» EXERCISE DESCRIPTION
This exercise calls for every line of the data below with the string "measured" in it.

Top of DATA EXTRACT

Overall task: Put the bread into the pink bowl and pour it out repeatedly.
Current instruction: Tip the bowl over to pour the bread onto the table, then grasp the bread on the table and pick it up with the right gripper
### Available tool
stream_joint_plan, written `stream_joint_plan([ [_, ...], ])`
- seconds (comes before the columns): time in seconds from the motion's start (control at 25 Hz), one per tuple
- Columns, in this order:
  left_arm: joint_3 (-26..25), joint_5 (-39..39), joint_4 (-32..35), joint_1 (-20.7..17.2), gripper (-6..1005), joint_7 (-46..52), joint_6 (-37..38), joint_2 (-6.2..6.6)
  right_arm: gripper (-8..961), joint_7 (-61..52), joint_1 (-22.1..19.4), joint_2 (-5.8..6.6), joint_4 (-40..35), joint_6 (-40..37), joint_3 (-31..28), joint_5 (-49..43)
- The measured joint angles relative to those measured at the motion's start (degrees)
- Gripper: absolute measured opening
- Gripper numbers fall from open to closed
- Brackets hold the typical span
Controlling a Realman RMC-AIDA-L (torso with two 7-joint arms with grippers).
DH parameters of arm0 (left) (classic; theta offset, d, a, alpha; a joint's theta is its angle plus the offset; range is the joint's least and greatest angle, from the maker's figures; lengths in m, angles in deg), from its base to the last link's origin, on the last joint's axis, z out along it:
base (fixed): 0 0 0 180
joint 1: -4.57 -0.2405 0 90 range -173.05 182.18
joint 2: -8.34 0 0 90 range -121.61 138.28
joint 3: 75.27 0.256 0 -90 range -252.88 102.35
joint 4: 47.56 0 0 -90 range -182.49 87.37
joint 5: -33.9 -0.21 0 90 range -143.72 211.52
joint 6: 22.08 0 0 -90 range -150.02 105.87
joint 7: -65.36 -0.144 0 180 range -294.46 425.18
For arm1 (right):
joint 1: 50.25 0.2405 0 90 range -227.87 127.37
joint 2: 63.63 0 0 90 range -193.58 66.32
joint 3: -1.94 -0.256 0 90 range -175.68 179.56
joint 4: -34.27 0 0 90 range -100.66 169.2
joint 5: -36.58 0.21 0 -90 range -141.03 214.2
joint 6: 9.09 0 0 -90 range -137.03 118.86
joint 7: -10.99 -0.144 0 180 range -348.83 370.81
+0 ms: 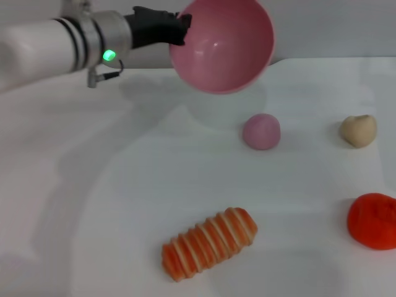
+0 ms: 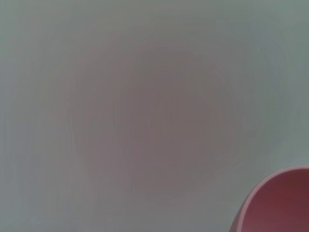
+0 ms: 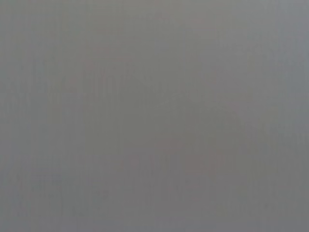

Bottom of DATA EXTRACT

» WRITTEN ANSWER
- The measured joint angles relative to those measured at the motion's start (degrees)
- Gripper: absolute measured opening

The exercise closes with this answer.